• What this task involves
Please copy each line of the data that includes the string "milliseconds".

• Dataset records
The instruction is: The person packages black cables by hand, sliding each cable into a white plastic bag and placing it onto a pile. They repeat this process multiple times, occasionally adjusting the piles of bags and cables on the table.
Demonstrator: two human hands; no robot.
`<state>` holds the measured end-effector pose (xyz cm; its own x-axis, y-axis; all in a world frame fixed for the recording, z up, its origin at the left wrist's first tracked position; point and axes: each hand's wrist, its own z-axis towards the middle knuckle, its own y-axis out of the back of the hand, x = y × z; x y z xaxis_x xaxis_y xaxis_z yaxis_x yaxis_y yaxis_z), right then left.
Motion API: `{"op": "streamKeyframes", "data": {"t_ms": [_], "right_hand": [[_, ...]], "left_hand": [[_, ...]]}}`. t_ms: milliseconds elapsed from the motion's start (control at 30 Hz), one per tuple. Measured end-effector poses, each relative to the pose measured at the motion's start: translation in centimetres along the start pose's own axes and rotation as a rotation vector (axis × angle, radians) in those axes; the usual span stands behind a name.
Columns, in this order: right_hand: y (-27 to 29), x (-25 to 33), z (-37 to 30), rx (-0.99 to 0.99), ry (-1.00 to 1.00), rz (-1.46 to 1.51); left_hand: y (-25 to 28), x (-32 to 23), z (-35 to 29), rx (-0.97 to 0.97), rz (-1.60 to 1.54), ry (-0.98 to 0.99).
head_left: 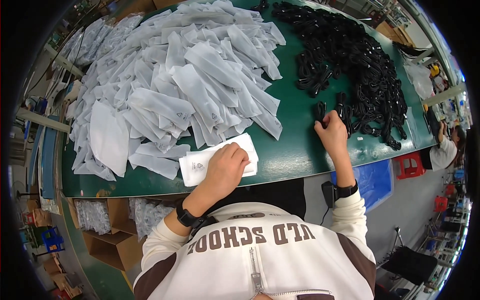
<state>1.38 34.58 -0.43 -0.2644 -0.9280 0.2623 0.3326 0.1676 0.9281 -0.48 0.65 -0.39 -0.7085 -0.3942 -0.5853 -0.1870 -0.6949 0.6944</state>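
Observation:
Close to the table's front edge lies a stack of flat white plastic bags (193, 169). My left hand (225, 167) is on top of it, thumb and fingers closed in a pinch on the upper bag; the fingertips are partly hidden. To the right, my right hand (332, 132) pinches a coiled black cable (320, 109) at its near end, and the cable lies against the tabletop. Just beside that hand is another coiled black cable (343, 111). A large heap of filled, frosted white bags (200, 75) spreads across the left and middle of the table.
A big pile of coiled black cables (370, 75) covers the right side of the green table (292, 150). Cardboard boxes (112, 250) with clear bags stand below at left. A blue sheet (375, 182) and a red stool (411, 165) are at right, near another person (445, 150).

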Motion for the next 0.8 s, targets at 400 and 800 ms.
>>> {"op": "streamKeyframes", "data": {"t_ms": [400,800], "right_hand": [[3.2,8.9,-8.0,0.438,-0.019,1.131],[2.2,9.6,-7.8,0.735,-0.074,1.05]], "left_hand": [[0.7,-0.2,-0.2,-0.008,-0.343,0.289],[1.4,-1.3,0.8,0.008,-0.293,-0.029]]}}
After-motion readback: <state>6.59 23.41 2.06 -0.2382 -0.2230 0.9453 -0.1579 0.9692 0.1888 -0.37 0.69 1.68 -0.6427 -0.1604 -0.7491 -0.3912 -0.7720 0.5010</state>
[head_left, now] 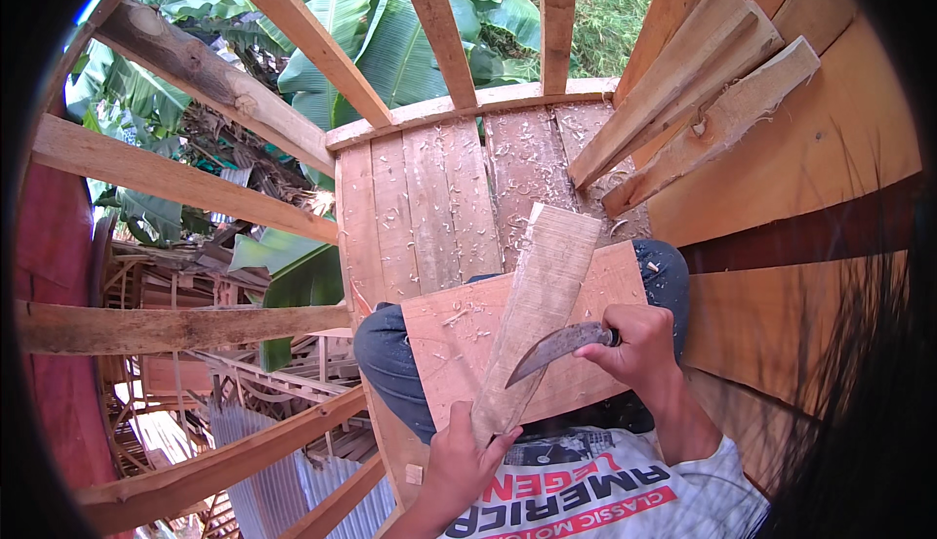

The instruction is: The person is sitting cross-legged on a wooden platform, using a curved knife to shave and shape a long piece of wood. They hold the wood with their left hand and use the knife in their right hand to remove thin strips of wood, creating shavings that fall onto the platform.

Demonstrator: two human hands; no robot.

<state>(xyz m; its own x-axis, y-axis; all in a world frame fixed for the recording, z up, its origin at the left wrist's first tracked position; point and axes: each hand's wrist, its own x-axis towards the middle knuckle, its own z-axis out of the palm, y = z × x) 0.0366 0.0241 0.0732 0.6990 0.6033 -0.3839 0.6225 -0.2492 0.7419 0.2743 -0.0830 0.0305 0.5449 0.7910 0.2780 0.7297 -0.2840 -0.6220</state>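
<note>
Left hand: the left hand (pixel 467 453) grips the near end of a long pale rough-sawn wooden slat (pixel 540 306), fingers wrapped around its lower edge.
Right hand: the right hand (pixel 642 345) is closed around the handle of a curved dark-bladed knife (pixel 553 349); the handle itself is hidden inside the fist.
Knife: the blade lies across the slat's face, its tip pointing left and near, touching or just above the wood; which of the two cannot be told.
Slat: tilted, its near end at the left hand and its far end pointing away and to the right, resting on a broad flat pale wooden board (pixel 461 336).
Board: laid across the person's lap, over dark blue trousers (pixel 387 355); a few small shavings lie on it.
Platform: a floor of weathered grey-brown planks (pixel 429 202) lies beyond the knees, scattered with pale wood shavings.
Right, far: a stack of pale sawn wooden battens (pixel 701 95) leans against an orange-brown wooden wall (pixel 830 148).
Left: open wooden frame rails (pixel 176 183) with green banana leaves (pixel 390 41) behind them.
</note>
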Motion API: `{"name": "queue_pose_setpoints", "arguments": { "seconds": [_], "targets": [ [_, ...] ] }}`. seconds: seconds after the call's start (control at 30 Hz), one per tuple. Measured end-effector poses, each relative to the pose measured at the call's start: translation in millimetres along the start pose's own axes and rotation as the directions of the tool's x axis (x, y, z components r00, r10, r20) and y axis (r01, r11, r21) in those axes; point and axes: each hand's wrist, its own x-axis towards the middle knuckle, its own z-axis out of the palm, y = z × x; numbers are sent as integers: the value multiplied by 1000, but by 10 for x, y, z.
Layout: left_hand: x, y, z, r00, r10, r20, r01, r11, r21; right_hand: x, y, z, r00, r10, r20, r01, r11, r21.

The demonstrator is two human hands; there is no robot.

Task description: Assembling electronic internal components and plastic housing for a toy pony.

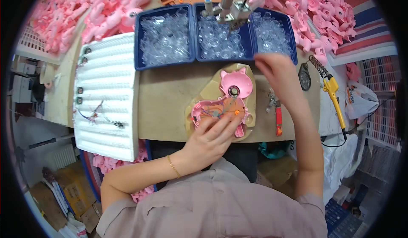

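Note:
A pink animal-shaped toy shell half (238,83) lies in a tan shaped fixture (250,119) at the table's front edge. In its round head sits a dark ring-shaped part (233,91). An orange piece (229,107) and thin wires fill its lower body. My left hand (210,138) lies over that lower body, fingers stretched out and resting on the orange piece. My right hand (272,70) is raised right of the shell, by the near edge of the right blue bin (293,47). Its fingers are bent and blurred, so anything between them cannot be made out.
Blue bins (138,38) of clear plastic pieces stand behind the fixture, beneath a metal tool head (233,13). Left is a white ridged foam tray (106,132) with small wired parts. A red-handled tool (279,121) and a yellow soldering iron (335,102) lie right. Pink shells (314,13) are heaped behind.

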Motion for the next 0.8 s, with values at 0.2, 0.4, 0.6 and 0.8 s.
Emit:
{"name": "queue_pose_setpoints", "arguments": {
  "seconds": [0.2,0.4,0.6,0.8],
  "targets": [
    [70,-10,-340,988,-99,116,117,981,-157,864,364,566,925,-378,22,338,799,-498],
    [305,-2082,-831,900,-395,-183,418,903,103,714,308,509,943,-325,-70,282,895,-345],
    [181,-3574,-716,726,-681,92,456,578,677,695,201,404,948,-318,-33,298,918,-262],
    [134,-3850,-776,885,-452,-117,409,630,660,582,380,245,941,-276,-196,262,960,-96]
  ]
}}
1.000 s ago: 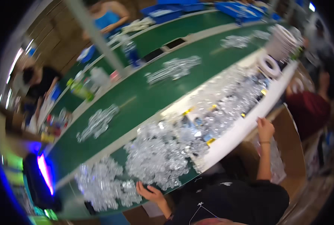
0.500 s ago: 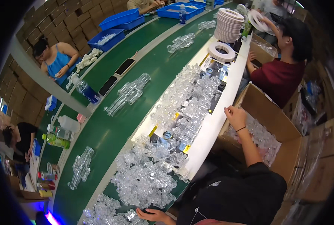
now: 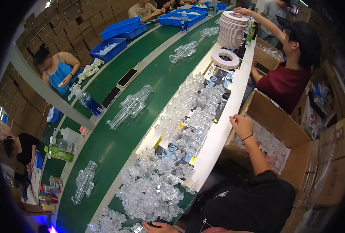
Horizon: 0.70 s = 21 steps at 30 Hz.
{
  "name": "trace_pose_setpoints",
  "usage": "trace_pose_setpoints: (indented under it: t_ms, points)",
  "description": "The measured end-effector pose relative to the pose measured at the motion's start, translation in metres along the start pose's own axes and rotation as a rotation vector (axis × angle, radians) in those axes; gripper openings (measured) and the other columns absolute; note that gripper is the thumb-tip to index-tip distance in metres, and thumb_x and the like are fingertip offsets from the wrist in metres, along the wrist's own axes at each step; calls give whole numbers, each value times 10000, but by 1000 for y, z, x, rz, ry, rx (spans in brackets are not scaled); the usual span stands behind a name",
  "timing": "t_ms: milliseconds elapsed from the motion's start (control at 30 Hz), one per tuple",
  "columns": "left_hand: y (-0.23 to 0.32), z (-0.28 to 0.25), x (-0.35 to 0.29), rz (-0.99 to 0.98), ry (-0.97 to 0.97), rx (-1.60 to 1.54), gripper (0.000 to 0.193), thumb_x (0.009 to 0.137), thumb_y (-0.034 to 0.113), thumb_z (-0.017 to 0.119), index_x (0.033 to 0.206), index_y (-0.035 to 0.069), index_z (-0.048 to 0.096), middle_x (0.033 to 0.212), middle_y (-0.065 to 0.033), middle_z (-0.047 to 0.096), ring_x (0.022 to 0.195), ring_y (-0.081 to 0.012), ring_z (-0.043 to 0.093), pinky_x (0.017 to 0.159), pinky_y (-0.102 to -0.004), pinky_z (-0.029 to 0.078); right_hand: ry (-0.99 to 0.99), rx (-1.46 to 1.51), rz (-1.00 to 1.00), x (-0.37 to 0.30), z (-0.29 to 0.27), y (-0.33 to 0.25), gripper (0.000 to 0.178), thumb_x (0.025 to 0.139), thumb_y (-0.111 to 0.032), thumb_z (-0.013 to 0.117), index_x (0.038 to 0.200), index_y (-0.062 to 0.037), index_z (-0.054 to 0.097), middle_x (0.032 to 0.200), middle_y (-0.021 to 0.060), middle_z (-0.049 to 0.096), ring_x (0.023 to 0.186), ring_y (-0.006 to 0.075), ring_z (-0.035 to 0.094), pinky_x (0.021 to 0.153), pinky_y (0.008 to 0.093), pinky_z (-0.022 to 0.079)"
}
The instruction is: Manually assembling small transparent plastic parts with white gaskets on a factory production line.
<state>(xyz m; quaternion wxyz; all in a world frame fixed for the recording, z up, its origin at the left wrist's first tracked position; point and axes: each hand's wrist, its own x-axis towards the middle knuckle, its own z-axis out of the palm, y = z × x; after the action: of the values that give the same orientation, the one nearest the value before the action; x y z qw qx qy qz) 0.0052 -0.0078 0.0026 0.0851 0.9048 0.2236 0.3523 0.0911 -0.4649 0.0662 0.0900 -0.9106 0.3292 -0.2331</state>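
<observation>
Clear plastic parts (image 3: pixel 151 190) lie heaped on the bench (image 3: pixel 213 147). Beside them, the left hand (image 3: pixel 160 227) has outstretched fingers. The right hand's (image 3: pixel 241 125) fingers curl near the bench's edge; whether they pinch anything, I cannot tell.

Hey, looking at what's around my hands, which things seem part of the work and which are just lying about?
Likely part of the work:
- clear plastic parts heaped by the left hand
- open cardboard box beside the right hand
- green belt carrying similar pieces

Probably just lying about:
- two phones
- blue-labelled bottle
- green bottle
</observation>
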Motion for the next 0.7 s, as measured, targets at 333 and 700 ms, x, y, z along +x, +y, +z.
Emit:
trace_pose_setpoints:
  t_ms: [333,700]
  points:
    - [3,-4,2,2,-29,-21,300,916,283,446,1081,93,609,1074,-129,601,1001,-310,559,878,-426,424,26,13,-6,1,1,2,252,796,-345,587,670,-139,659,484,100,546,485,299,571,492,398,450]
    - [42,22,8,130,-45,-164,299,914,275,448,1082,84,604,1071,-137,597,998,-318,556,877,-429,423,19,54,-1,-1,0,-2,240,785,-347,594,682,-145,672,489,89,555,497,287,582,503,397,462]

• Solved exercise
Motion API: `{"op": "streamKeyframes", "data": {"t_ms": [_], "right_hand": [[_, ...]], "left_hand": [[_, ...]]}}`. t_ms: milliseconds elapsed from the motion's start (control at 30 Hz), one per tuple. Measured end-effector poses, each relative to the pose measured at the motion's start: translation in centimetres along the start pose's own axes and rotation as a rotation vector (axis × angle, radians) in those axes; the usual span stands behind a name.
  "timing": "t_ms: milliseconds elapsed from the motion's start (control at 30 Hz), one per tuple",

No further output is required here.